From: Chuck Lever <cel@citi.umich.edu>
To: Steve Dickson <SteveD@redhat.com>
Cc: nfs@lists.sourceforge.net, linux-fsdevel@vger.kernel.org
Subject: Re: [NFS] Re: [PATCH][RFC] NFS: Improving the access cache
Date: Wed, 03 May 2006 00:42:51 -0400 [thread overview]
Message-ID: <445834CB.4050408@citi.umich.edu> (raw)
In-Reply-To: <44572B33.4070100@RedHat.com>
Steve Dickson wrote:
> Talking with Trond, he would like to do something slightly different
> which I'll outline here to make sure we are all on the same page....
>
> Basically we would maintain one global hlist (i.e. link list) that
> would contain all of the cached entries; then each nfs_inode would
> have its own LRU hlist that would contain entries that are associated
> with that nfs_inode.
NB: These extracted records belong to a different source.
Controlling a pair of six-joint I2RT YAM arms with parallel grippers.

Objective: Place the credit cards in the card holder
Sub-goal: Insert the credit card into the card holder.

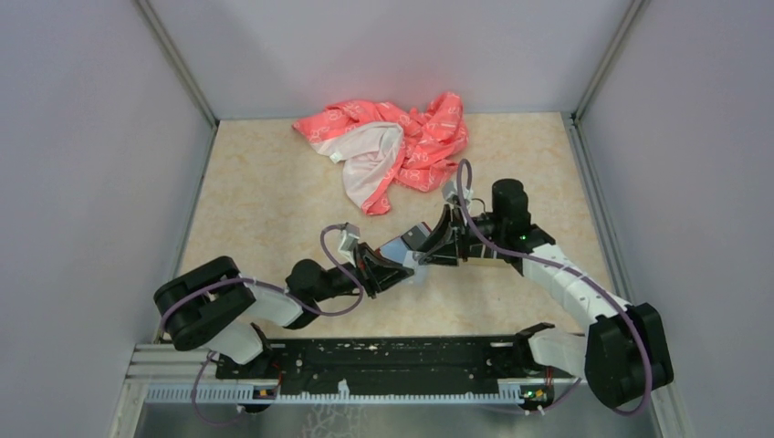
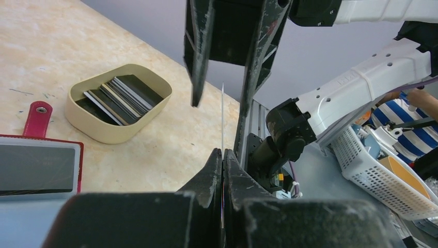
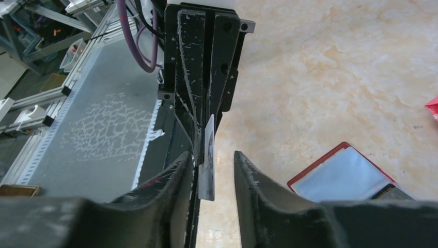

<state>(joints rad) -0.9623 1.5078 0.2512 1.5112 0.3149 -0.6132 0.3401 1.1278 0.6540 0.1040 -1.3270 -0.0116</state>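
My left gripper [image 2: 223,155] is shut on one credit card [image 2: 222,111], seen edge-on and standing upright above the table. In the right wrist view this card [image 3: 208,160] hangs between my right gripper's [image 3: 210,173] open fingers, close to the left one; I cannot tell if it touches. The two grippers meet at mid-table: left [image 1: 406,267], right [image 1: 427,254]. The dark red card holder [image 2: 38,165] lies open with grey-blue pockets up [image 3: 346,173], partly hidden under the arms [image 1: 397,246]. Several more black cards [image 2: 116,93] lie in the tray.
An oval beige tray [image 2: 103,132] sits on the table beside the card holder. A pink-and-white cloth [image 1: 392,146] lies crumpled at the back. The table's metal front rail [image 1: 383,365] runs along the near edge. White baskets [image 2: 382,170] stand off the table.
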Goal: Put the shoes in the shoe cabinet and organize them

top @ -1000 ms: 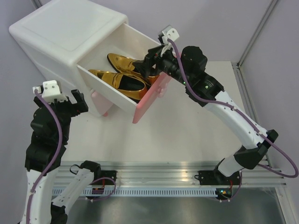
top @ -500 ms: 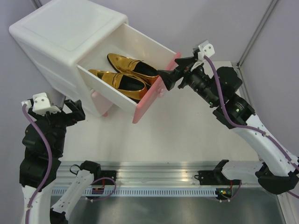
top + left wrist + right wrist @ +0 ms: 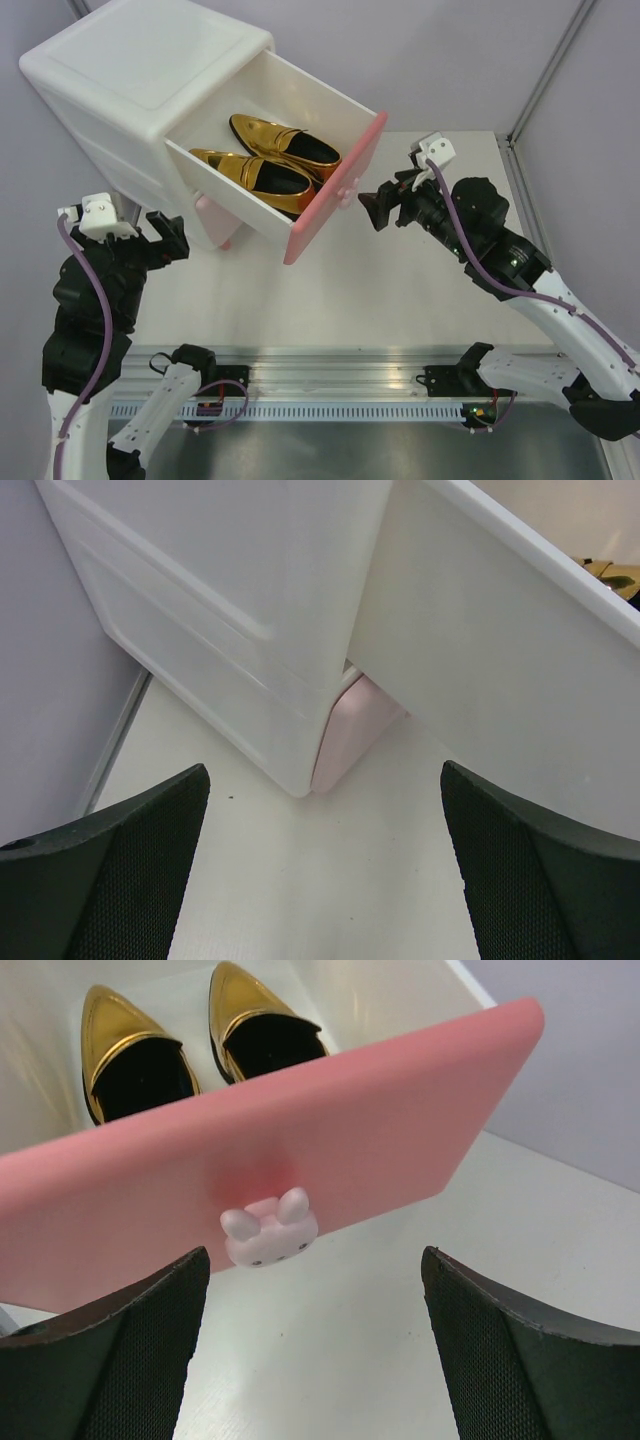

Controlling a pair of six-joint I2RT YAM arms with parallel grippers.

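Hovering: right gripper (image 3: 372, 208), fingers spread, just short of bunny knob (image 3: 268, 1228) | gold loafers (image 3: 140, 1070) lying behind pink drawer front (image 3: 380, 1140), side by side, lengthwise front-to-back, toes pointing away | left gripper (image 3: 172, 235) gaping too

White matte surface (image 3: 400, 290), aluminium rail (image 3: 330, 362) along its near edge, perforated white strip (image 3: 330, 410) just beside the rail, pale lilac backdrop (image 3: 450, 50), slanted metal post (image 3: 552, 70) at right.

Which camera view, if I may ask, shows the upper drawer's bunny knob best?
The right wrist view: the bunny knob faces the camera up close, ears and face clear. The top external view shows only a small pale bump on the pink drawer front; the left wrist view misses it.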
So each entry would be on two lists, the
> global hlist and hlist in the nfs_inode.
>
> We would govern memory consumption by only allowing 30 entries
> on any one hlist in the nfs_inode and by registering the globe
> hlist with the VFS shrinker which will cause the list to be prune
> when memory is needed. So this means, when the 31st entry was added
> to the hlist in the nfs_inode, the least recently used entry would
> be removed.
>
> Locking might be a bit tricky, but do able... To make this scalable,
> I would think we would need global read/write spin_lock. The read_lock()
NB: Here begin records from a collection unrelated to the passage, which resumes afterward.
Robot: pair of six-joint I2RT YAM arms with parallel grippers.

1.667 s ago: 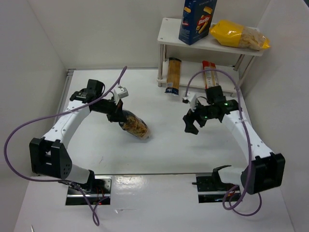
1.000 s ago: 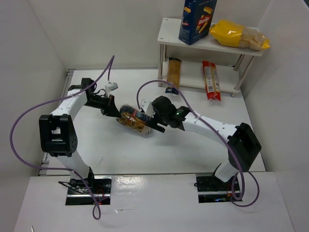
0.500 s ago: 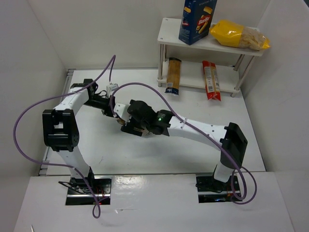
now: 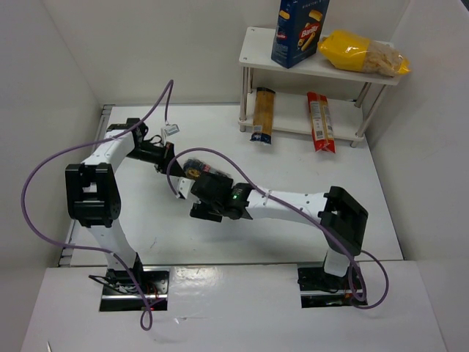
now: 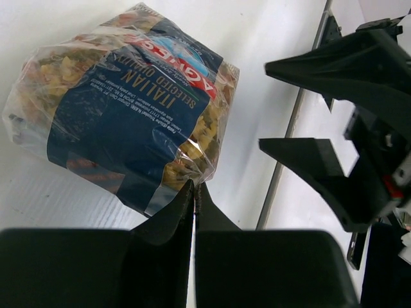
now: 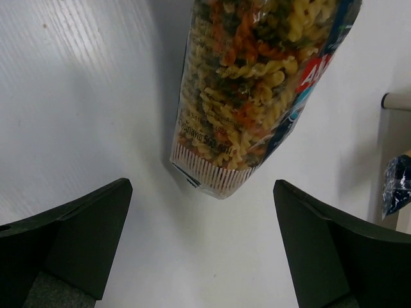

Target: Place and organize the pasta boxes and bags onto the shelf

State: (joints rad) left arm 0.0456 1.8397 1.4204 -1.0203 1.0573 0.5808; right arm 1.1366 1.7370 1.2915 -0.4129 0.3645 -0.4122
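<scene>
Well left of the small white two-tier shelf with thin metal legs [image 4: 256, 45], out on the bare white table [image 4: 308, 158], is the thing both my arms are busy with: a small clear bag of spiral pasta with a dark blue label [image 5: 122, 109]. My left gripper [image 5: 194, 192] is closed right down, its two fingers meeting on the film at the bag's near edge. That gives me a thin pinch of plastic and none of the bulk, which I judge is a grip for steadying or presenting the bag, not for carrying it to the shelf. Whether the bag rests on the table or hangs just clear of it, I cannot tell. My right gripper [image 6: 200, 192] is spread as wide as it goes and holds nothing. The bag's striped sealed end sits just between its dark fingertips and touches neither, lined up so that closing would take the bag across its width. This looks to me like a hand-over, since the shelf is on my right arm's side. A tall blue pasta box [image 4: 299, 29] and a yellow bag [image 4: 359, 53] are on the top board, and a long orange spaghetti pack [image 4: 262, 114] and a long red spaghetti pack [image 4: 319, 121] lie on the lower one. This bag is the one item not yet shelved.
</scene>
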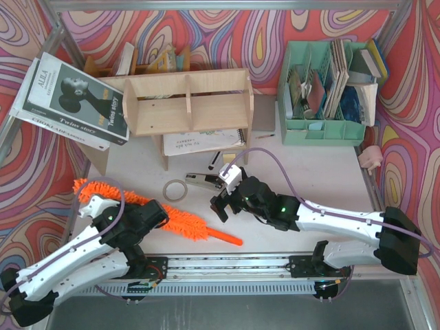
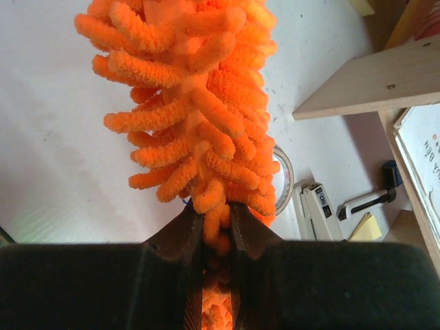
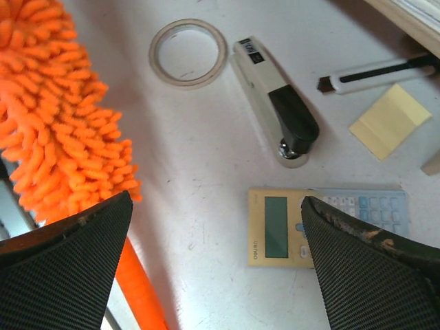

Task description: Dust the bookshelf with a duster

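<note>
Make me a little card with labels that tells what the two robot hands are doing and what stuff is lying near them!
left gripper: shut on the duster, pinching its fluffy part
right gripper: open, holding nothing
bookshelf: at the back, apart from the duster
below right gripper: calculator
other small things: tape ring, stapler, sticky notes, utility knife
dusting: not yet begun
</note>
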Available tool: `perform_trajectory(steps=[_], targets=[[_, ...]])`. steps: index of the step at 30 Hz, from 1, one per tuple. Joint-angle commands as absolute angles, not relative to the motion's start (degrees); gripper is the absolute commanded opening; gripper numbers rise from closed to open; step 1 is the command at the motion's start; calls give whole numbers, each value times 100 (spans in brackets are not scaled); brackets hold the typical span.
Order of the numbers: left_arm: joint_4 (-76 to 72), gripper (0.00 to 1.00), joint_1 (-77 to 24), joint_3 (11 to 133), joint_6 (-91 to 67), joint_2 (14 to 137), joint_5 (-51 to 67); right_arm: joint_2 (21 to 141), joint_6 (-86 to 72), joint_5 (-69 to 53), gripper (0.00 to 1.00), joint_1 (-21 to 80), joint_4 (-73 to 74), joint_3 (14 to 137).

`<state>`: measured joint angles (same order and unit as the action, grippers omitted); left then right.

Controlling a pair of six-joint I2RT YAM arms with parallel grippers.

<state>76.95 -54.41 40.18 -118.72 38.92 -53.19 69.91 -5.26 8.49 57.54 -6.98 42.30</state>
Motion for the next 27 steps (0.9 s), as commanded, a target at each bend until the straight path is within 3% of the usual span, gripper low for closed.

> would be taken when the hlist in the inode was searched and the
> write_lock() would taken when the hlist in the inode was changed
> and when the global list was prune.
For the sake of discussion, let me propose some design alternatives.
1. We already have cache shrinkage built in: when an inode is purged
due to cache shrinkage, the access cache for that inode is purged as
well. In other words, there is already a mechanism for external memory
pressure to shrink this cache. I don't see a strong need to complicate
matters by adding more cache shrinkage than already exists with normal
inode and dentry cache shrinkage.
Now you won't need to hold a global lock to serialize normal accesses
with purging and cache garbage collection. Eliminating global
serialization is a Good Thing (tm).
2. Use a radix tree per inode. The radix tree key is a uid or gid, and
each node in a tree stores the access mask for that {inode, uid} tuple.
This seems a lot simpler to implement than a dual hlist, and will
scale automatically with a large number of uids accessing the same
inode. The nodes are small, and you don't need to allocate a big chunk
of contiguous memory for a hash table.
3. Instead of serializing by spinning, you should use a semaphore. The
reason for this is that when multiple processes owned by the same uid
access the same inode concurrently, only the first process should be
allowed to generate a real ACCESS request; otherwise they will race and
potentially all of them could generate the same ACCESS request concurrently.
You will need to serialize on-the-wire requests with accesses to the
cache, and such wire requests will need the waiting processes to sleep,
not spin.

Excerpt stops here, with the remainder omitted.